I have come to a dead end on a problem and I need someone to tell me either if I did it correctly, or how to fix it if I did not. This is Stewart Calculus 7th edition, problem 13.3.12.
Here is the problem definition:
"Find, correct to four decimal places, the length of the curve of intersection of the cylinder $4x^2 + y^2 = 4$ and the plane $x + y + z = 2$."
The answer I got is 13.5191, but I am asking for people here to review this because I reached a seemingly unsolvable integral and I had to resort to using my calculator.
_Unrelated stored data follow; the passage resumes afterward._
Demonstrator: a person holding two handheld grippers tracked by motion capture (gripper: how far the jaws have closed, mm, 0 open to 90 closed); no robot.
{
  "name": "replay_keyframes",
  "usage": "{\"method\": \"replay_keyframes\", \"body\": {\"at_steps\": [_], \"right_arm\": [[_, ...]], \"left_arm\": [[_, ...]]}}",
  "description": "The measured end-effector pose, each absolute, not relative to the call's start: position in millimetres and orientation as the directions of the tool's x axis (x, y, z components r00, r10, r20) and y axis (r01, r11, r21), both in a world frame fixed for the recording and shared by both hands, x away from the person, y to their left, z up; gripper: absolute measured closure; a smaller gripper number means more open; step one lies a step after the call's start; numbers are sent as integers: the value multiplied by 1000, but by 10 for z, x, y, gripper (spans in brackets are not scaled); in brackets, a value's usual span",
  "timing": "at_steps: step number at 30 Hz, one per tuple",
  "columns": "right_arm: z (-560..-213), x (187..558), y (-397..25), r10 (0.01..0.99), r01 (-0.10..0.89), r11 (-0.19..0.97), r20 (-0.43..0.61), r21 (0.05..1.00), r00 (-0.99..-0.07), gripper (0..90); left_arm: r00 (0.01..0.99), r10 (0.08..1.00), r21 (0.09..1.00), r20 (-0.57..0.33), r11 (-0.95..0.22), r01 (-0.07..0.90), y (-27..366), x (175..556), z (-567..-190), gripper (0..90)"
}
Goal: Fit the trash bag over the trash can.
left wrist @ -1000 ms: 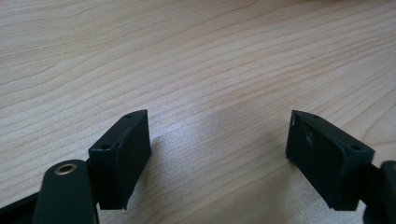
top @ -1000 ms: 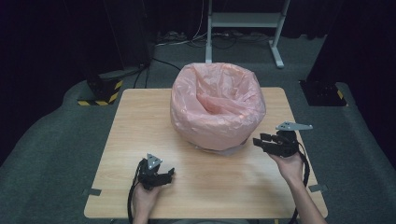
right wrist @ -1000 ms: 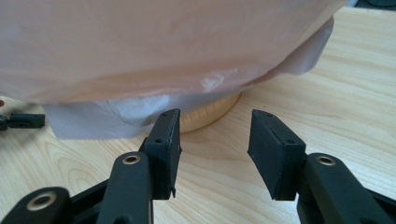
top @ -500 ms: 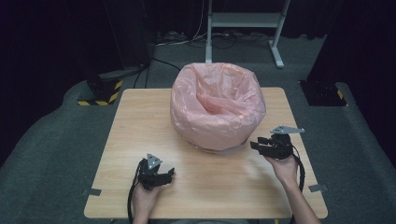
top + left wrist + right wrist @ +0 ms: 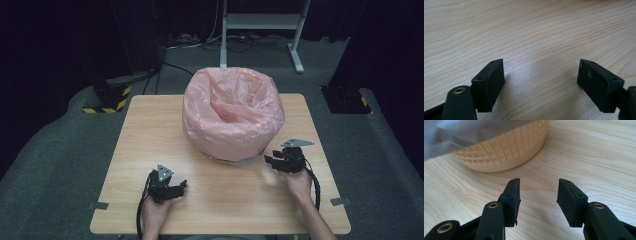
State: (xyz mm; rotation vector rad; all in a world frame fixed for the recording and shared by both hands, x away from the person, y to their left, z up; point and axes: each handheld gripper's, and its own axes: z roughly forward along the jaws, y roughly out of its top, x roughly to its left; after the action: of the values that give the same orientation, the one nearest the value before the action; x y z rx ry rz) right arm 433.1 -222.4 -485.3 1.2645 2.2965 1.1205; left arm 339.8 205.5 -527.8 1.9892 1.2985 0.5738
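Right claw (image 5: 538, 195) lowered, near lined basket (image 5: 232, 117).

From my right gripper view, the bag (image 5: 461, 131) hides the basket's (image 5: 506, 152) upper wall; the frame's top edge crops both. The bag's inside bottom stays unseen.

No readable text, labels, brands or numbers anywhere; only yellow-black hazard stripes (image 5: 111, 107) on floor base.
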Motion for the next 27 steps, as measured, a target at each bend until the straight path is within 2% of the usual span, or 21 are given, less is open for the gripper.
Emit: {"method": "replay_keyframes", "body": {"at_steps": [13, 17, 18, 21, 27], "right_arm": [[-5018, 4369, -2139, 819, 581, 347, 65, 736, -571, 510], [-5119, 4397, -2092, 821, 594, 362, 56, 718, -568, 476], [-5177, 4402, -2076, 821, 587, 370, 42, 720, -569, 451], [-5232, 4361, -2051, 827, 542, 379, -11, 750, -563, 450], [-5234, 4364, -2051, 831, 545, 375, -11, 750, -557, 430]], "left_arm": [[404, 915, 743, -4, -268, 613, 2055, 3398, -5278, 220], [404, 915, 744, -4, -267, 613, 2055, 3398, -5278, 220], [404, 915, 743, -4, -268, 613, 2055, 3398, -5278, 221], [405, 914, 744, -4, -268, 613, 2056, 3398, -5278, 220], [405, 914, 744, -4, -268, 613, 2056, 3398, -5278, 221]]}}
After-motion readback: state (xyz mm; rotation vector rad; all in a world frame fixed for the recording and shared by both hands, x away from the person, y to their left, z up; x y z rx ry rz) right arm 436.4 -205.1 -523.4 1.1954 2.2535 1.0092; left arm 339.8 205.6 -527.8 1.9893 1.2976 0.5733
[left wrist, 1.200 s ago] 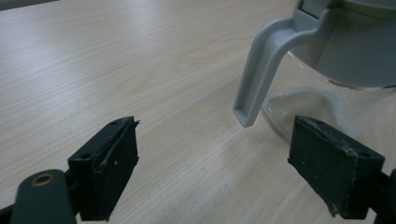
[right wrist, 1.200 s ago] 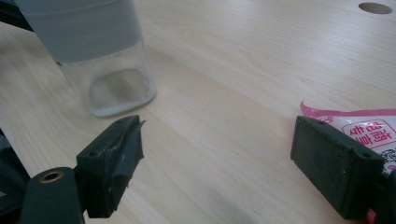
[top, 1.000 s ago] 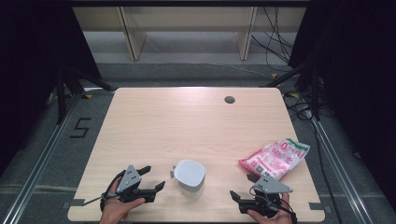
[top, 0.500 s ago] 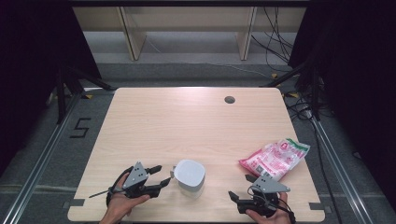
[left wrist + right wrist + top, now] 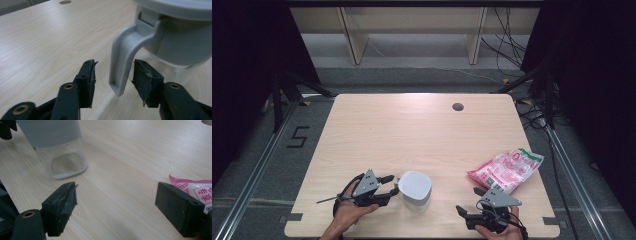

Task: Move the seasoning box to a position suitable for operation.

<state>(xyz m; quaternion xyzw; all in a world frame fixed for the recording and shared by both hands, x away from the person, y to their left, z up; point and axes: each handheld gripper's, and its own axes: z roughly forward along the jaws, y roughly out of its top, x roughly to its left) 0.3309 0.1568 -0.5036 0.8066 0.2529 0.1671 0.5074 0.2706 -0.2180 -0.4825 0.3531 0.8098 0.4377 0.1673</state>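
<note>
Meanwhile, left gripper (image 5: 391,189) had advanced, open fingers (image 5: 86,82) straddling the jug handle (image 5: 122,62) ungripped; right gripper (image 5: 467,210) sat wide open, empty.

The container (image 5: 414,189) stands upright on the counter (image 5: 422,135), near its front edge and left of centre. It has a pale grey lid, a grey upper band and a clear glass lower section with a rounded-square base. A grey loop handle (image 5: 122,60) projects from the lid rim and hangs down the side, its lower end free above the counter.
</note>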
Here is my work: $x^2 +(1/4)y^2 = 1$
$\begin{align*}x &= \cos t \\ y &= 2 \sin t \\ z &= 2 - \cos t - 2\sin t \end{align*}$ for $ 0 \le t \le 2\pi $. $ r'(t) = (-\sin t, 2\cos t, (\sin t - 2 \cos t)) $
Then $ L = \int_a^b |r'(t)| dt $
I then squared each component of $r'(t)$, summed the components, and took the square root to define the integral. I simplified twice to get:
$ \int_0^{2\pi} \sqrt{2\sin^2 t + 8\cos^2 t - 4\sin t \cos t} dt $
For the interval 0 to $2\pi$, the calculator gives 13.51908915
Can anyone show me the solution to this?